▶ TASK TO COMPLETE
Because the lines must stay identical, write out the data without changing anything.

(GIVEN INFORMATION)

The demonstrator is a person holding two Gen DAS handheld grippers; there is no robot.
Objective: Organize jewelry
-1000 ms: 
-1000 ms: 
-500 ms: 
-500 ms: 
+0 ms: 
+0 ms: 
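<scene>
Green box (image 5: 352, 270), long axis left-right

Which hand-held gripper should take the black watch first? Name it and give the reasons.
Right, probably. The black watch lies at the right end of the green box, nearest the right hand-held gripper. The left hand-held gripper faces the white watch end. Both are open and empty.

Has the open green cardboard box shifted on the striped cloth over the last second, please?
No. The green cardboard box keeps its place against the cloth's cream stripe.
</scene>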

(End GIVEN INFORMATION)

▶ COMPLETED EXERCISE
The demonstrator is a person holding two Gen DAS handheld grippers; there is no robot.
Objective: Organize jewelry
-1000 ms: 
-1000 ms: 
-500 ms: 
-500 ms: 
+0 ms: 
+0 ms: 
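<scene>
Green box (image 5: 352, 270), long axis left-right

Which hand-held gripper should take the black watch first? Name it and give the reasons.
Right, probably. The black watch lies at the right end of the green box, nearest the right hand-held gripper. The left hand-held gripper faces the white watch end. Both are open and empty.

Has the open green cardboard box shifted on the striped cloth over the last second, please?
No. The green cardboard box keeps its place against the cloth's cream stripe.
</scene>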

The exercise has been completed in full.